22. DEVELOPMENT AGREEMENT AND SERVICES AGREEMENT WITH DIRECTV, INC.
On September 3, 2008, the Company extended its current agreement with DIRECTV for the development, marketing, and distribution of a new HD
DIRECTV DVR featuring the TiVo ® service. Under the terms of this non-exclusive arrangement, TiVo is developing a version of the TiVo service for
DIRECTV's broadband-enabled HD DVR which TiVo is working with DIRECTV with the intention to deploy this product to consumers later this year.
DIRECTV also has certain additional annual obligations to market and promote the new HD DIRECTV DVR featuring the TiVo Service once it has
launched. DIRECTV, upon the deployment of high definition DIRECTV DVRs with TiVo service, is entitled to recoup, over time, a portion of certain
development fees through a reduction in certain subscription fees. The new agreement also extends the mutual covenant not to sue with respect to each
company's products and services throughout the term of the new agreement.
Under this new agreement, DIRECTV will pay a substantially higher monthly fee for households using the new high definition DIRECTV DVRs with
TiVo (when and if the new version of the TiVo service is deployed) than the fees for previously deployed DIRECTV DVRs with TiVo service. DIRECTV
will continue to pay the current monthly fee for all households using only the previously deployed DIRECTV DVRs with TiVo service. The fees paid by
DIRECTV are subject to monthly minimum payments that escalate during the term of the agreement starting in 2010 and those minimum payments are
substantially higher than in the prior agreement. The Company will continue to defer a portion of these fees as a non-refundable credit to fund mutually
agreed development, with excess development work to be funded by DIRECTV. Due to uncertainties over the ultimate profit margin on the development
work, the Company recognizes revenues and costs for the development of the TiVo service for DIRECTV's broadband-enabled HD DVR based on a zero
profit model, which results in the recognition of equal amounts of revenues and costs. During the twelve months ended January 31, 2010, the Company
recognized $9.0 million in technology revenues and $9.0 million in cost of technology revenues related to the development of the TiVo service for
DIRECTV's broadband-enabled HD DVR.
23. RESIGNATION OF BOARD MEMBER
On August 30, 2007, the Company accepted the resignation of Michael Ramsay as a member of our Board of Directors. Mr.
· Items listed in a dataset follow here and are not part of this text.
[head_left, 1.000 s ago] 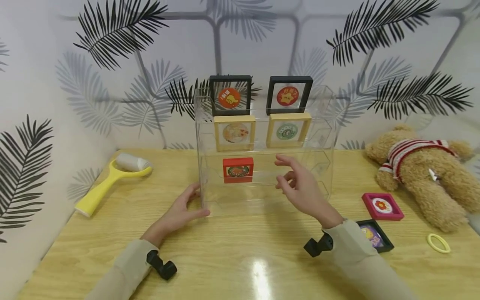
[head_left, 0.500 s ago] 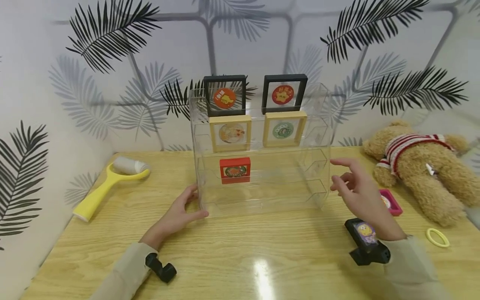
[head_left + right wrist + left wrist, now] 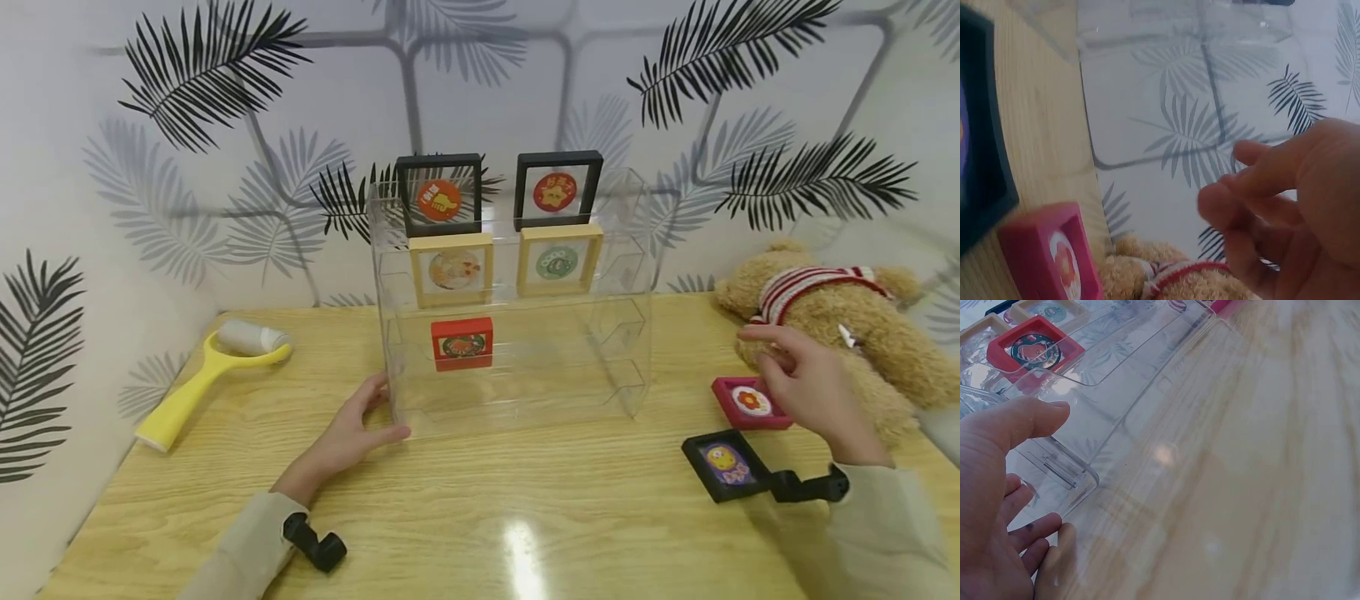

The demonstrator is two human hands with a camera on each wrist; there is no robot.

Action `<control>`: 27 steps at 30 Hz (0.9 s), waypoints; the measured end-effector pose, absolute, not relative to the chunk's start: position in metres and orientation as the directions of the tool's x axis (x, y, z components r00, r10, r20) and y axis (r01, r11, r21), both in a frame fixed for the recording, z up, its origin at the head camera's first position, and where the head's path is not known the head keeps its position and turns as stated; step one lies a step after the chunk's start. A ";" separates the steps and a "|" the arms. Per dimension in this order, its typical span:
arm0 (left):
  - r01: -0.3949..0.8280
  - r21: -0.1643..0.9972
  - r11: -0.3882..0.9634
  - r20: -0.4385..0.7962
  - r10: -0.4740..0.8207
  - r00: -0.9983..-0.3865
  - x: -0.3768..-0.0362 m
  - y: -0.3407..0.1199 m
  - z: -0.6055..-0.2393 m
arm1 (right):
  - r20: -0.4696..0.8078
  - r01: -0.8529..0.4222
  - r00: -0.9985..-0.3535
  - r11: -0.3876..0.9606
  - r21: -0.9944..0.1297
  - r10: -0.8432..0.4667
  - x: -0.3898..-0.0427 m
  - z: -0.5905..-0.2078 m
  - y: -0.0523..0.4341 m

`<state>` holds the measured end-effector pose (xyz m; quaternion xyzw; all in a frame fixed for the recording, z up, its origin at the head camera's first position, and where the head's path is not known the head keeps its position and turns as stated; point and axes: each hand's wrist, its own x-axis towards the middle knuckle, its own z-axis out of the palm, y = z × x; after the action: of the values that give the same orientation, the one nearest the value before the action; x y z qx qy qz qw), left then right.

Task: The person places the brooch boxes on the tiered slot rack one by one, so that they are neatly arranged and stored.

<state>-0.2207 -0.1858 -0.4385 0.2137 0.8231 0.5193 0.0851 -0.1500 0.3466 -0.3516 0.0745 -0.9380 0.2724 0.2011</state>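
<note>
Nearest the person, on the wooden table (image 3: 480,508), a black frame (image 3: 723,464) with a purple and yellow picture lies flat, just in front of the right wrist. A little farther, the right hand (image 3: 806,387) hovers with its fingers loosely bent and apart, holding nothing, just above and beside a pink frame (image 3: 750,402) with a flower that lies flat on the table; from the right wrist view the fingers (image 3: 1254,181) stand clear of the pink frame (image 3: 1054,256), not touching it. On the other side, the left hand (image 3: 348,433) rests against the near left corner of a clear acrylic shelf (image 3: 517,400), thumb and fingers spread and relaxed along its wall; the left wrist view shows the thumb (image 3: 1029,419) lying against the clear wall. A red frame (image 3: 462,342) stands on the shelf's middle tier, two wooden frames (image 3: 451,269) on the tier above, and two black frames (image 3: 438,194) on top. To the left lies a yellow lint roller (image 3: 202,375); to the right, behind the right hand, a teddy bear (image 3: 840,325) in a striped jumper lies against the leaf-patterned wall (image 3: 225,167).
</note>
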 end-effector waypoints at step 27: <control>0.266 0.895 0.357 0.086 0.448 -0.890 -0.220 -0.185 -0.438 | 0.016 -0.197 -0.980 0.942 -0.273 -0.200 -0.164 -0.406 0.399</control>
<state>-0.2198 -0.1850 -0.4380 0.2178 0.8192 0.5233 0.0868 -0.1642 0.3987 -0.4060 0.1007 -0.9853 0.1379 -0.0061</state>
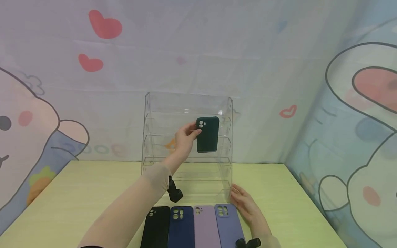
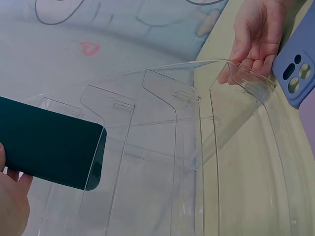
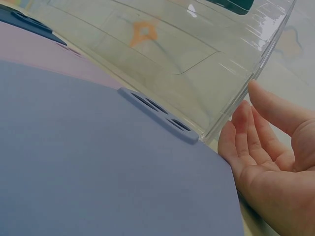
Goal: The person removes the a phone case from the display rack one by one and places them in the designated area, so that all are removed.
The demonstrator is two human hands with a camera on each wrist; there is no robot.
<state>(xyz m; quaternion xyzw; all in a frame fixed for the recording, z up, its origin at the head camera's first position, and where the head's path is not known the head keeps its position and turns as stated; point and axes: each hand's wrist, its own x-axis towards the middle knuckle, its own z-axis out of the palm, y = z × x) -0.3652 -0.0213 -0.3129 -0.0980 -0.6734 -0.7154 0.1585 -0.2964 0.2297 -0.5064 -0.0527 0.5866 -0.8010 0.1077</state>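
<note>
My left hand (image 1: 185, 139) pinches a dark green phone case (image 1: 207, 134) by its left edge, beside the camera holes. The case is upright in front of the upper tiers of a clear acrylic display rack (image 1: 186, 187). Seen from the left wrist, its plain green back (image 2: 47, 142) overlaps the rack's stepped side panels. Low on the rack's right side, my right hand (image 1: 246, 203) touches the outer edge with loosely bent fingers. The right wrist view has the thumb (image 3: 275, 108) against that edge.
In front of the rack a row of phone cases lies flat: black (image 1: 156, 227), navy (image 1: 181, 229), pink (image 1: 207, 229) and lavender blue (image 1: 229, 225). They lie on a pale yellow table (image 1: 77, 206). Behind hangs a cartoon-printed cloth (image 1: 263, 69).
</note>
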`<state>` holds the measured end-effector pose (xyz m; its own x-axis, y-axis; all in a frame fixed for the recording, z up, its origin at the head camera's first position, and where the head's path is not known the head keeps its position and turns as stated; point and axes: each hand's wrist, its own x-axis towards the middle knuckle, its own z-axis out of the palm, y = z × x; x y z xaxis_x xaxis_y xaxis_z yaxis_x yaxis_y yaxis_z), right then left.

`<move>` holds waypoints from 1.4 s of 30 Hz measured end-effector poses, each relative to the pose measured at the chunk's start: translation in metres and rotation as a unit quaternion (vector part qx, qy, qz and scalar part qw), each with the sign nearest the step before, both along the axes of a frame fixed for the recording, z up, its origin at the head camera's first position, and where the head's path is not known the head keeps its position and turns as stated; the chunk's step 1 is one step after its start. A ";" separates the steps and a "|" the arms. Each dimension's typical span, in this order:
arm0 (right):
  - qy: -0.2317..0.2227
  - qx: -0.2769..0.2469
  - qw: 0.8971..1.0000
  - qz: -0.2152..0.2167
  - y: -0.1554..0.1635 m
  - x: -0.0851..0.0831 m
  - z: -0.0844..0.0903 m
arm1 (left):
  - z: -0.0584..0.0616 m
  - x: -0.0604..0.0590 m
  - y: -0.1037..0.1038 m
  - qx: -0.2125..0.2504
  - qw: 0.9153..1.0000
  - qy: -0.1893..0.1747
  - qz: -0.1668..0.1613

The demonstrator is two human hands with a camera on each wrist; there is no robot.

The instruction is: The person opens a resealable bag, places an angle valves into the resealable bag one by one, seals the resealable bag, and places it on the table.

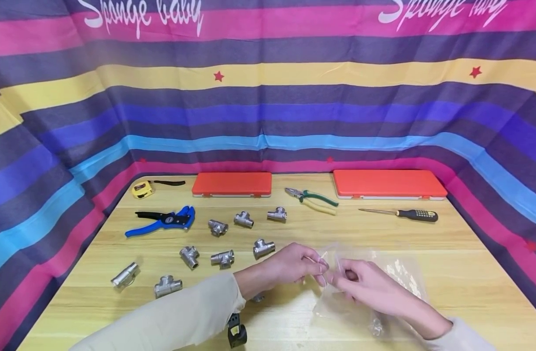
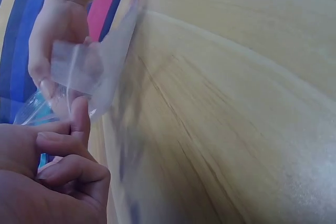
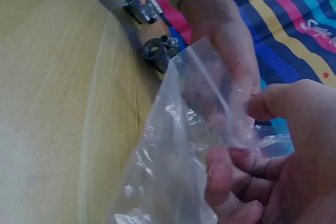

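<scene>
Left hand (image 1: 294, 265): fingers curled, thumb and fingertips pinching one lip of the clear plastic bag (image 1: 373, 287) at its mouth.
Right hand (image 1: 364, 285): fingers curled, pinching the opposite lip, just beside the left hand's fingertips.
Bag position: near the front edge of the wooden table (image 1: 448, 243), right of centre; mouth raised between the hands, body trailing down toward the right forearm.
Step in hand (judged): parting the mouth of the bag.
Technique: grip each lip close to the seal strip, one layer per hand only; pull apart evenly and level; keep the bag low over the table so contents stay in.
Risk: pinching both layers together, or tearing the thin film with a sharp tug.
Nearby parts: metal tee fittings (image 1: 263, 247) loose on the table left of the hands, apart from the bag.
Hidden: bag contents; something small and shiny at the lower end, not identifiable.
Unclear: whether the seal is already parted; film transparent, glare in both wrist views.
Cut off: dark object (image 1: 236, 334) under the left sleeve, at the frame edge, probably the wrist camera.
Blurred: table surface in the left wrist view.
</scene>
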<state>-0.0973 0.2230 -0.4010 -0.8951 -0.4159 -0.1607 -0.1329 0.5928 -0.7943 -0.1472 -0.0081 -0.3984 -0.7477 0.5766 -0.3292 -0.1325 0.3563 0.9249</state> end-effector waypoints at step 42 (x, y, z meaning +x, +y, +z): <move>-0.098 -0.145 0.982 -0.072 0.010 -0.001 -0.001 | 0.011 0.000 -0.008 -0.014 0.998 0.051 -0.017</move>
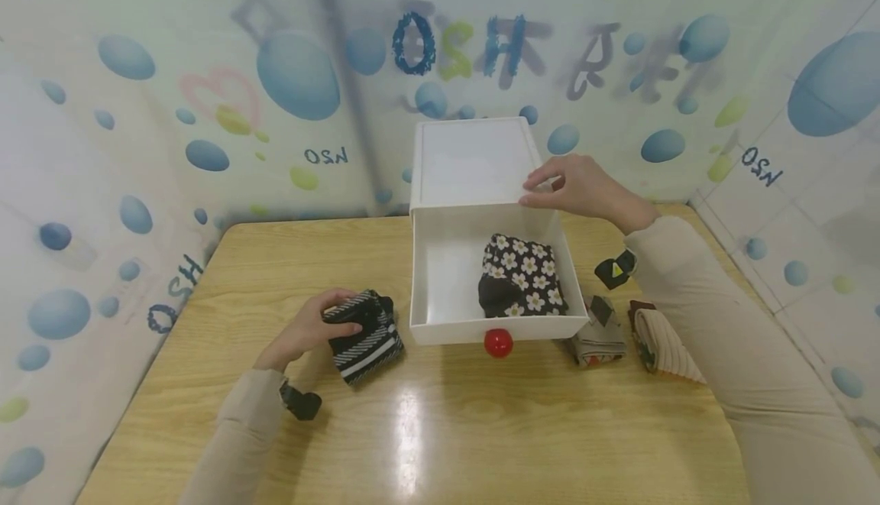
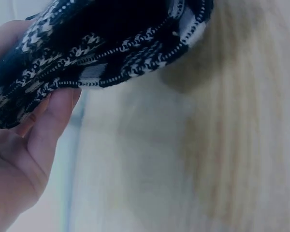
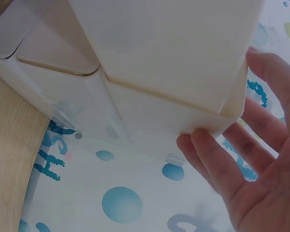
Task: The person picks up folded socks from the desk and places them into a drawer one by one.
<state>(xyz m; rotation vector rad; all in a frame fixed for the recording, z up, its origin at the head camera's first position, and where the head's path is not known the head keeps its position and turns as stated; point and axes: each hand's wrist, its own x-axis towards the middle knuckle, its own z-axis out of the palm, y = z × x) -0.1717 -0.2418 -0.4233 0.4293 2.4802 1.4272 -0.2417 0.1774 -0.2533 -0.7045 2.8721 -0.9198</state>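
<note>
My left hand (image 1: 312, 327) grips a folded black-and-white striped sock bundle (image 1: 367, 337) on the wooden table (image 1: 481, 428), just left of the drawer. The left wrist view shows the same striped bundle (image 2: 111, 43) held by the thumb and fingers (image 2: 48, 125). A white drawer box (image 1: 470, 161) stands at the back, its drawer (image 1: 436, 276) pulled out, with a red knob (image 1: 498, 342) on the front. A black bundle with white flowers (image 1: 521, 276) lies in the drawer's right half. My right hand (image 1: 577, 184) touches the box's front right top corner with fairly straight fingers (image 3: 203, 154).
Right of the drawer lie a grey patterned sock bundle (image 1: 598, 333) and a beige ribbed one (image 1: 663, 341). Printed bubble-pattern walls close in the table at the back and on both sides. The left half of the drawer holds nothing.
</note>
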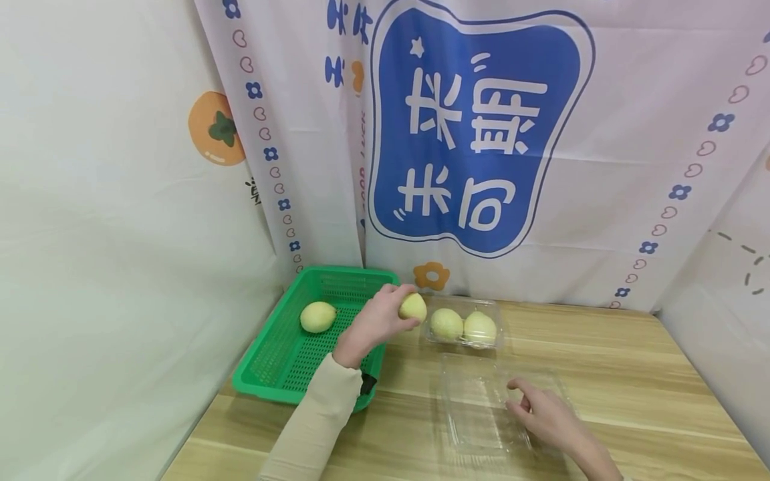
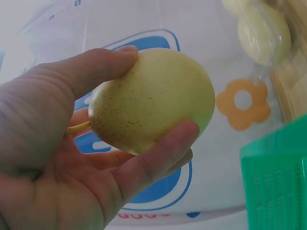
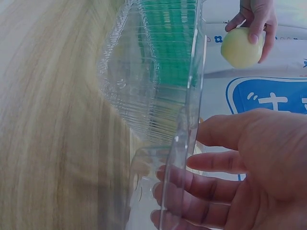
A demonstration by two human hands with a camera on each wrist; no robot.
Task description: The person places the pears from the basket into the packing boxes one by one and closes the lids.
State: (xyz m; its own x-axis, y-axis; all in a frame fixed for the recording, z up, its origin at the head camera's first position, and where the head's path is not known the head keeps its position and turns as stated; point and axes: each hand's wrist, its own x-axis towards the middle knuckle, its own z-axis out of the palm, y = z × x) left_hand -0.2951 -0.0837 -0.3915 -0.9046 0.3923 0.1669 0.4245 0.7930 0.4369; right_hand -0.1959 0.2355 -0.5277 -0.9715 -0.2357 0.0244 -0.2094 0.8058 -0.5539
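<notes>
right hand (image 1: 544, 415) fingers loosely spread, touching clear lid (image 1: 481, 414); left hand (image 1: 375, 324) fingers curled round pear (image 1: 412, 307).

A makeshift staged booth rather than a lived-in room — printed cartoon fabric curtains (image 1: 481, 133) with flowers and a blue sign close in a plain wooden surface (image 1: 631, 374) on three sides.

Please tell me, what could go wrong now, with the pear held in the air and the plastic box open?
1. The left hand holds the pear only between thumb and fingers; it might slip and bruise on the table.
2. The right hand merely rests on the clamshell lid, so the light box could shift and roll its two pears.
</notes>
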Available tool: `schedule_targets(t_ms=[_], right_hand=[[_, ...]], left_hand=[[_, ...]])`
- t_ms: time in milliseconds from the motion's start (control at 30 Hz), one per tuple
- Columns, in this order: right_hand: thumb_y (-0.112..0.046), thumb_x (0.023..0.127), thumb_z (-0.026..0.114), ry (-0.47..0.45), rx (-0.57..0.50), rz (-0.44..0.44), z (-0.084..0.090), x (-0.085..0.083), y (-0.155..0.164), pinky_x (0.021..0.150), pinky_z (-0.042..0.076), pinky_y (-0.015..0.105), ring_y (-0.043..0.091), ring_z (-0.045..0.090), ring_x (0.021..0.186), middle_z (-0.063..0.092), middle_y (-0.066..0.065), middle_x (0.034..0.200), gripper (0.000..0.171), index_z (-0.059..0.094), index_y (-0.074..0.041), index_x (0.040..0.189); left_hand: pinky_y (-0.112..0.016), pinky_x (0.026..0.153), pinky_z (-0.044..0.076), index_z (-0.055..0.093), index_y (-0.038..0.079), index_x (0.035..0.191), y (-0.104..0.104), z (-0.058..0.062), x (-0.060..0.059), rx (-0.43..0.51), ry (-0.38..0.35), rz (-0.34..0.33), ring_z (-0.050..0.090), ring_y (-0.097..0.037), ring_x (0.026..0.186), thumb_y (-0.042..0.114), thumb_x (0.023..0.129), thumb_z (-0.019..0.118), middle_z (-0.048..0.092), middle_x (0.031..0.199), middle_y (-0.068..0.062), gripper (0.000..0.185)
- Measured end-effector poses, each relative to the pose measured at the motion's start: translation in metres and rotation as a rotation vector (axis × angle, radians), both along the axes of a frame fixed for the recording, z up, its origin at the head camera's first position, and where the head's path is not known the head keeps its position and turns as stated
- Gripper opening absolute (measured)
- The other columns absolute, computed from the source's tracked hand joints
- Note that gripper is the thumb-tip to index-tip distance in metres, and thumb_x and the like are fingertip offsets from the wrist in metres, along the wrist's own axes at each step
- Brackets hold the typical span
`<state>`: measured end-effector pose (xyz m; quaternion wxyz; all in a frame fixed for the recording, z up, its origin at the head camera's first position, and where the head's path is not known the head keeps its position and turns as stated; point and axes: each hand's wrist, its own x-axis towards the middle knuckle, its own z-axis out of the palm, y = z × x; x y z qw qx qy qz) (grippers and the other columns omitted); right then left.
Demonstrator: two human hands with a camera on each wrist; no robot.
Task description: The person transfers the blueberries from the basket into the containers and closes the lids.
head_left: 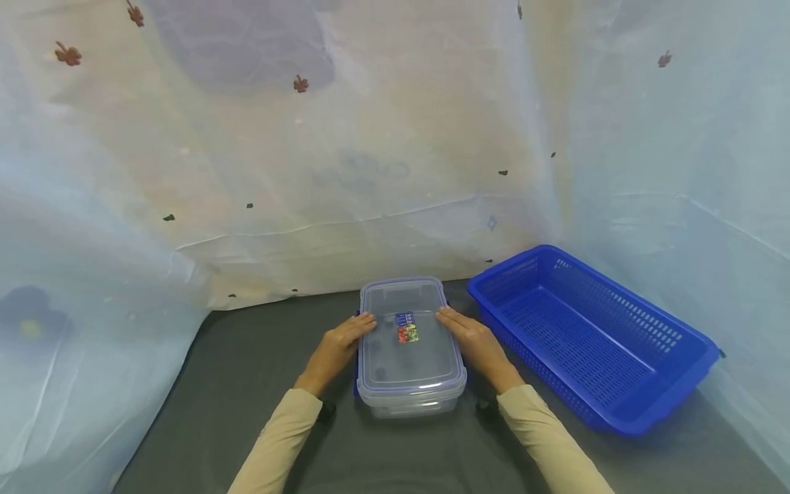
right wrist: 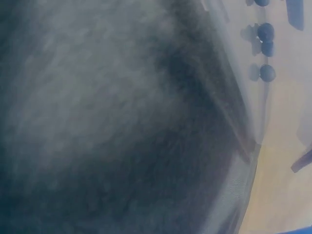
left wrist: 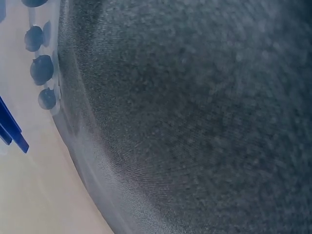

Ramsay has been named to
the post of Venture Partner at New Enterprises Associates, a Silicon Valley venture capital firm, which already has representation on the Company's Board.
Pursuant to the Transition and Consulting Agreement, effective August 30, 2007, Mr. Ramsay agreed to a noncompete provision and that he will be available
to provide services to the Company as a consultant focused on technology and other issues through approximately August 2009 when and if requested by the
Company. Mr. Ramsay's stock-based awards were modified to provide for accelerated and continued vesting and extended exercise periods. These
modifications were valued at $2.4 million using a Black-Scholes option valuation model. The $2.4 million charge consisted of $546,000 related to stock-based
awards that were not vested as of the modification date and $1,835,000 related to extending the exercisability date of stock-based awards that were vested as
of the modification date. As the terms of the Transition and Consulting Agreement did not create a substantive future service period, the entire non-cash
amount of $2.4 million was expensed immediately in the quarter ended October 31, 2007.